= WHAT NEEDS TO BE DONE =
The copy should hold exactly the lines below from the one that contains "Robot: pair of" through the one that contains "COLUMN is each" and nothing else, so no pictures.

= Collection entries =
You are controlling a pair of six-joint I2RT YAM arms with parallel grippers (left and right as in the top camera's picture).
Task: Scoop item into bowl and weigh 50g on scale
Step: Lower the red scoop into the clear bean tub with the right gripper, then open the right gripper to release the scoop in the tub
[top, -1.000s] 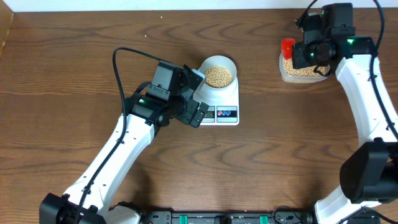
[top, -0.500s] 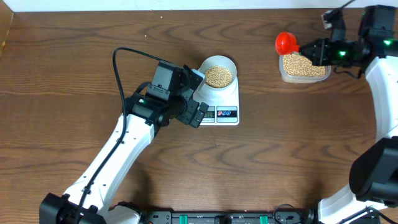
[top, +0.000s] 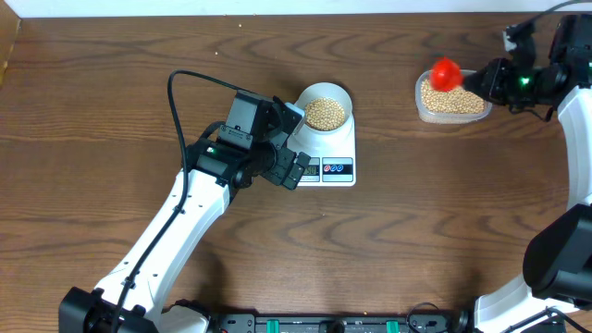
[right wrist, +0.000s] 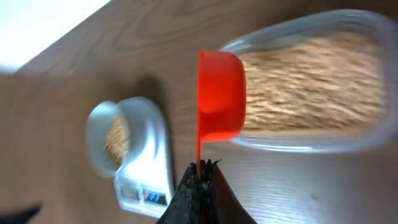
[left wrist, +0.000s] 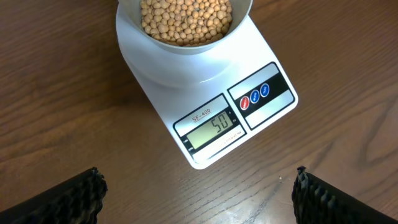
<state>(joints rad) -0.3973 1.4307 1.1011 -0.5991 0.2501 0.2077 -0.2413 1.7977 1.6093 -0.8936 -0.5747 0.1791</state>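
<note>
Overhead: the scale [top: 339, 155] sits mid-table with the bowl [top: 325, 94] on its 12 o'clock half, well filled with beans [top: 325, 113]. The left gripper [top: 296, 141] hangs at the scale's 9 o'clock, jaws spread wide, holding nothing. At the scale's 2 o'clock, well apart, stands the tub [top: 455, 100]. The right gripper [top: 487, 81] reaches in from its 3 o'clock, clenched on the handle of a red scoop [top: 447, 72] above the tub's 11 o'clock rim.

Left wrist: the display [left wrist: 211, 129] reads 50, and both fingers [left wrist: 74, 196] are clear of the scale.

Right wrist: blurred; the scoop crosses the tub's rim, and its load cannot be told.

Risks: another scoopful would overshoot the weight. A left-arm nudge of the scale would upset the reading. A scoop tipped outside the rim would scatter beans on the table [top: 416, 231].
</note>
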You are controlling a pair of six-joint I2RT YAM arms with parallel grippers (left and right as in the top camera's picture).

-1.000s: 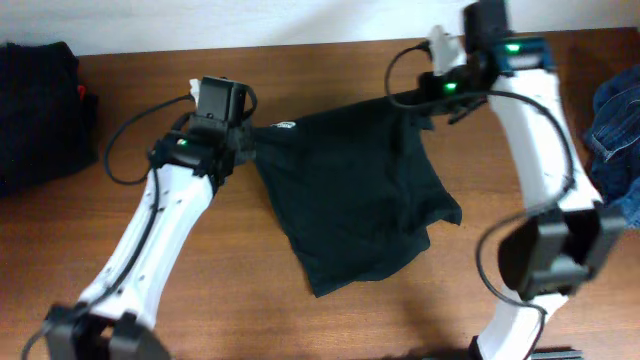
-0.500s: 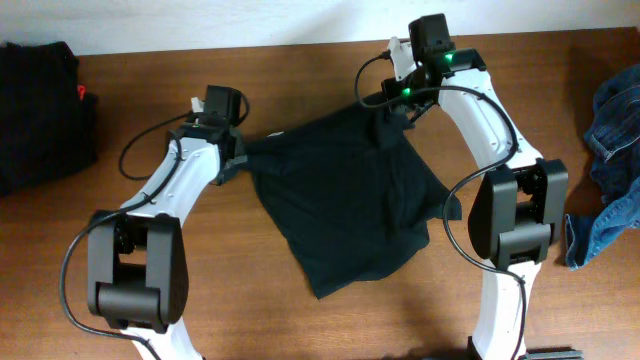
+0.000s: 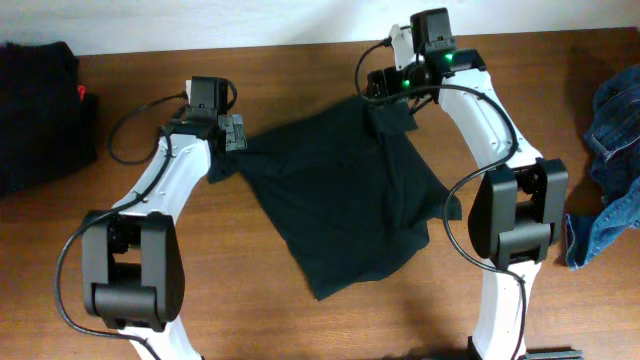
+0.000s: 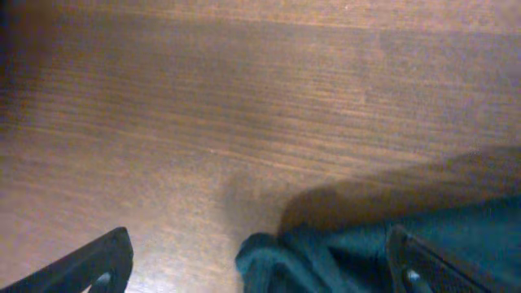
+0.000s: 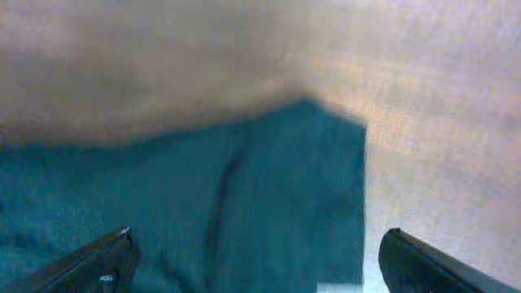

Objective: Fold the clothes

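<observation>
The clothes in play are a black T-shirt [image 3: 345, 205], lying partly folded and rumpled in the middle of the brown table [image 3: 300, 60]. My left gripper [image 3: 232, 133] is at the shirt's far left corner. In the left wrist view that gripper [image 4: 256, 273] is open, with a bunched edge of the shirt [image 4: 342, 252] lying loose between its fingers [image 4: 98, 264]. My right gripper [image 3: 385, 85] hovers at the far right corner. In the right wrist view it [image 5: 260, 273] is open too, above flat shirt cloth [image 5: 203, 203].
A pile of black clothes [image 3: 40, 110] with a red bit [image 3: 85, 95] sits at the back left. Blue denim clothes [image 3: 615, 140] lie along the right edge. The base of each arm stands near the table's front.
Both grippers were shut on the shirt's far corners and have opened and let go. The stretched far edge has slackened onto the table. The left gripper has drawn slightly left.
</observation>
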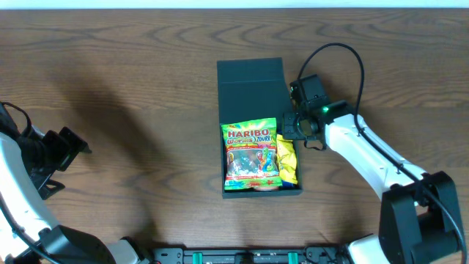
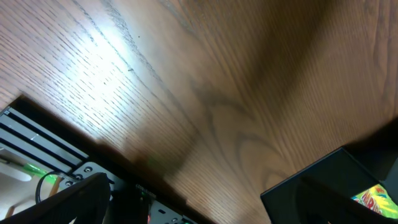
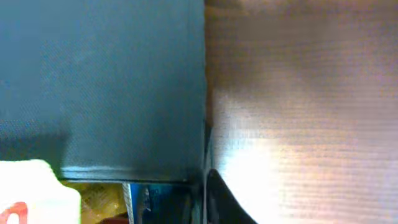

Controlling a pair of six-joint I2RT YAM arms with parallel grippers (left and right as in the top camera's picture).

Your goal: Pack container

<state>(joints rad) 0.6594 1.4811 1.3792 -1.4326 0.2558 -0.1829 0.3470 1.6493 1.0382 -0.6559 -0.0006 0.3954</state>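
Looks down on a wooden table [image 1: 146, 88] with the dark container [image 1: 250, 82] near the middle, flap lid lying open toward the far edge, and 2 packets inside: a green Haribo bag [image 1: 251, 155] filling most of the tray and a yellow packet [image 1: 287, 163] squeezed beside it along the right wall. Finds the right gripper [image 1: 289, 127] at the container's right rim, near the yellow packet's far end, jaws too hidden to judge, with a black cable [image 1: 352, 55] looping behind. Places the left gripper [image 1: 64, 150] at the table's left edge, well apart from the container.
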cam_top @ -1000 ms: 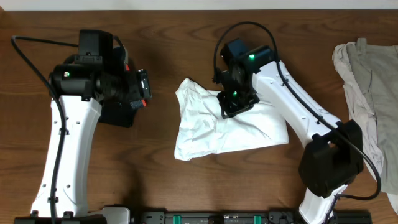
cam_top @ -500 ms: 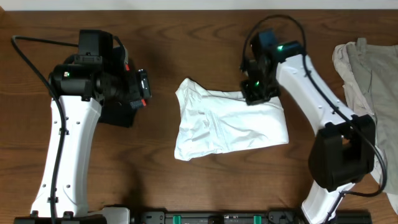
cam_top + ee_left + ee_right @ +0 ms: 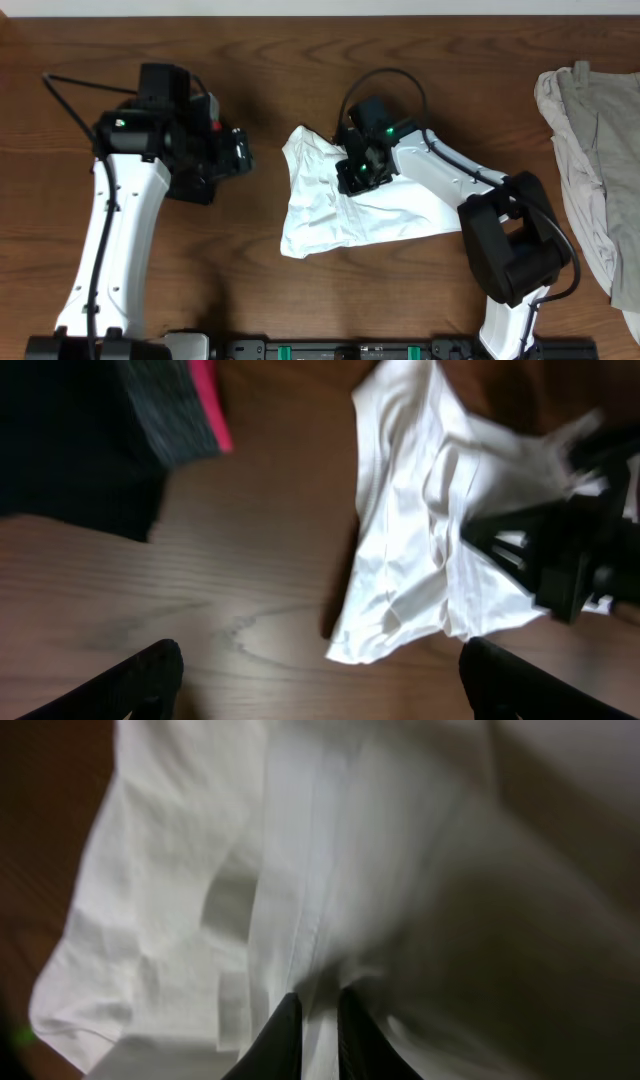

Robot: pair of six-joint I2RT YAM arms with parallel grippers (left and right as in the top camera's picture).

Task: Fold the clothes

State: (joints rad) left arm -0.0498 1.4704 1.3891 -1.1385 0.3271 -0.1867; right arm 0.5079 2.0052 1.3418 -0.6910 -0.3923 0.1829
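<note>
From overhead, I see my right pincer (image 3: 360, 176) pressed down on the white T-shirt (image 3: 330, 215). The shirt lies crumpled on the counter (image 3: 260, 60) and spreads below the pincer and out to both sides of it. I cannot judge the jaw gap from up here. My left pincer (image 3: 240, 155) hangs well apart from the shirt, which is off to its right. A black garment (image 3: 190, 185) sits just under the left pincer. A beige garment (image 3: 590, 130) lies far to the right of my right pincer, at the counter's edge.

On the left wrist camera, the left pincer (image 3: 320, 660) stands wide open, with one fingertip in each bottom corner and nothing between them but bare wood. The T-shirt (image 3: 420, 530) is ahead of it and a little right. The black garment (image 3: 60, 450) is ahead and left, showing a grey and pink band. The right pincer shows as a dark blur on the shirt's far side.

On the right wrist camera, the right pincer (image 3: 320, 1030) is nearly closed. Its two dark fingertips (image 3: 285, 1035) nip a thin ridge of the shirt's cloth (image 3: 200, 870), which fills almost everything ahead of them.
</note>
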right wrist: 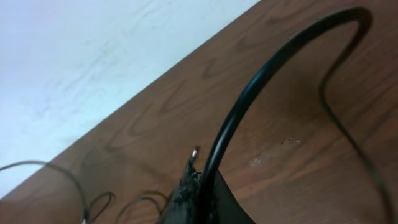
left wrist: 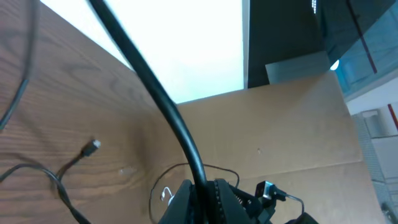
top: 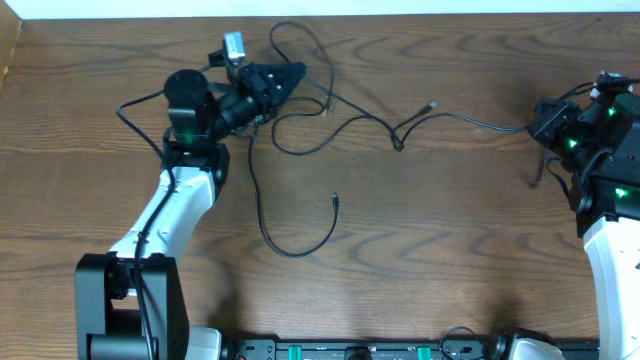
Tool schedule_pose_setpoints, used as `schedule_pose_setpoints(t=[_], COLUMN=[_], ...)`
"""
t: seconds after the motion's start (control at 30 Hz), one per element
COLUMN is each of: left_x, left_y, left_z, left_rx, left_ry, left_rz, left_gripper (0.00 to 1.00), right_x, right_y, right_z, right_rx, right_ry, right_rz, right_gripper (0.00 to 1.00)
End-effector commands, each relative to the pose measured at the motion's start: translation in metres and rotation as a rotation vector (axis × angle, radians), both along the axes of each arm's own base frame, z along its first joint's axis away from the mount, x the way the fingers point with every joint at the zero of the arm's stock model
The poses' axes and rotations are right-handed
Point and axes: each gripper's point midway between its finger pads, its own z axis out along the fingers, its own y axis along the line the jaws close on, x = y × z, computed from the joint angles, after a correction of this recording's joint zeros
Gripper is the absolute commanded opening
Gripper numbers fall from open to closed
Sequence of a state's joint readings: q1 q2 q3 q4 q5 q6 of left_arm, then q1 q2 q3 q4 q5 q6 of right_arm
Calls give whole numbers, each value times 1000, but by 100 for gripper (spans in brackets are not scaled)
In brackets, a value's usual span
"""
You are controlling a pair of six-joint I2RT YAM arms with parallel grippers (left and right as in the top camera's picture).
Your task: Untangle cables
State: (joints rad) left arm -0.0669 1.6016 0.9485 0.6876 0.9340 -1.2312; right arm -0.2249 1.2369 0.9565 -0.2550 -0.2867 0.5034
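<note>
My left gripper [top: 293, 73] is at the back left of the table, shut on a black cable [top: 300, 40]. In the left wrist view that cable [left wrist: 155, 93] runs up and to the left out of the closed fingers [left wrist: 230, 199]. A bit of white cable [left wrist: 164, 194] shows just beside them. My right gripper [top: 540, 122] is at the far right, shut on another black cable [top: 480, 124] that leads left to a crossing [top: 399, 142] near a plug [top: 432, 103]. A third strand [top: 262, 215] loops toward the front and ends in a loose plug [top: 335, 199].
The wooden table [top: 450, 250] ends at a white strip [top: 450, 7] along the back. A cardboard panel [left wrist: 292, 124] stands beyond the left gripper. The arm bases [top: 130, 300] and a black rail [top: 350, 350] line the front edge.
</note>
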Motion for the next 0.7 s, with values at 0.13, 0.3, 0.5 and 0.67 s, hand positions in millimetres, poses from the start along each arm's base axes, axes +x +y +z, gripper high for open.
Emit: schedule_pose_setpoints(t=[0.13,0.3,0.5,0.67], left_x=[-16,-19,-21,-24], left_y=[-10,-12,-13,-15], left_z=[10,7,7,7], left_rx=[-8,-8,-9,-10], left_ry=[-23,-8,-8,-5], left_rz=[-94,-118,-132,-147], left_gripper=[8,8,8,8], right_x=[2,2,1,1], right_y=[8,12,32,38], right_z=[4,3,-1,-5], right_rx=[-62,-59,-119,-160], right_ry=[-13,-10,-1,19], right_rz=[40,49,131,115], right_gripper=[1,1,2,42])
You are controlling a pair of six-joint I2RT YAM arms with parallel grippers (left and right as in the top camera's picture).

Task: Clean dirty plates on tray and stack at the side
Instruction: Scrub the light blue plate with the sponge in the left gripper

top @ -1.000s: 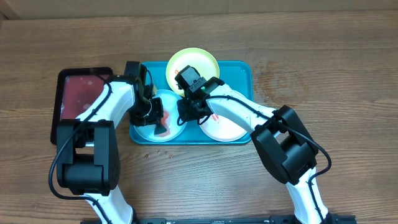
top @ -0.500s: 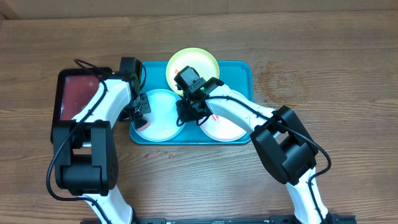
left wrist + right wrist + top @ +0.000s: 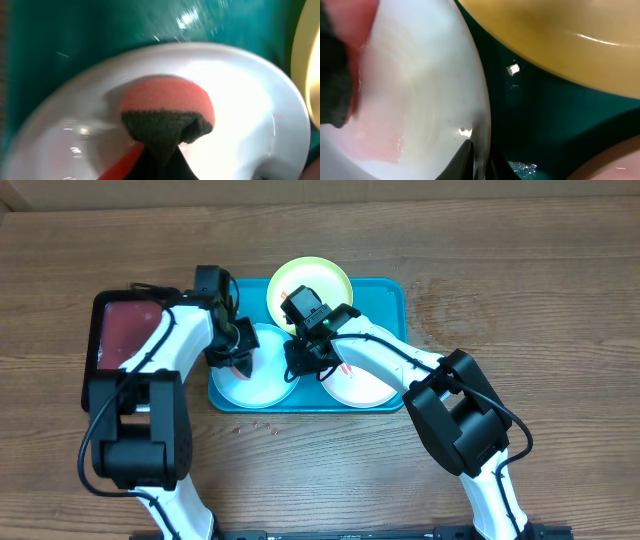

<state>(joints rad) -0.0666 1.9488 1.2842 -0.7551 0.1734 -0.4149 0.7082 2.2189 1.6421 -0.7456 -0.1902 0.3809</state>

= ANSWER TO THIS EXERCISE =
Robot: pair of six-joint I2RT YAM arms with parallel grippers (left and right as in the top camera's picture).

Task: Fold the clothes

State: (joints rad) left arm -0.0498 1.4704 1.3891 -1.1385 0.3271 -0.1867; right arm 0.5079 2.0052 1.3418 -0.6910 -0.3923 0.1829
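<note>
From overhead, I see my right pincer (image 3: 360, 176) pressed down on the white T-shirt (image 3: 330, 215). The shirt lies crumpled on the counter (image 3: 260, 60) and spreads below the pincer and out to both sides of it. I cannot judge the jaw gap from up here. My left pincer (image 3: 240, 155) hangs well apart from the shirt, which is off to its right. A black garment (image 3: 190, 185) sits just under the left pincer. A beige garment (image 3: 590, 130) lies far to the right of my right pincer, at the counter's edge.

On the left wrist camera, the left pincer (image 3: 320, 660) stands wide open, with one fingertip in each bottom corner and nothing between them but bare wood. The T-shirt (image 3: 420, 530) is ahead of it and a little right. The black garment (image 3: 60, 450) is ahead and left, showing a grey and pink band. The right pincer shows as a dark blur on the shirt's far side.

On the right wrist camera, the right pincer (image 3: 320, 1030) is nearly closed. Its two dark fingertips (image 3: 285, 1035) nip a thin ridge of the shirt's cloth (image 3: 200, 870), which fills almost everything ahead of them.
</note>
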right wrist: 
left wrist: 
top: 
Tool schedule_pose_setpoints, used as `schedule_pose_setpoints(t=[_], COLUMN=[_], ...)`
"""
t: seconds after the motion's start (control at 30 Hz), one per element
COLUMN is each of: left_x, left_y, left_z, left_rx, left_ry, left_rz, left_gripper (0.00 to 1.00), right_x, right_y, right_z, right_rx, right_ry, right_rz, right_gripper (0.00 to 1.00)

The output is finished and nothing more is needed.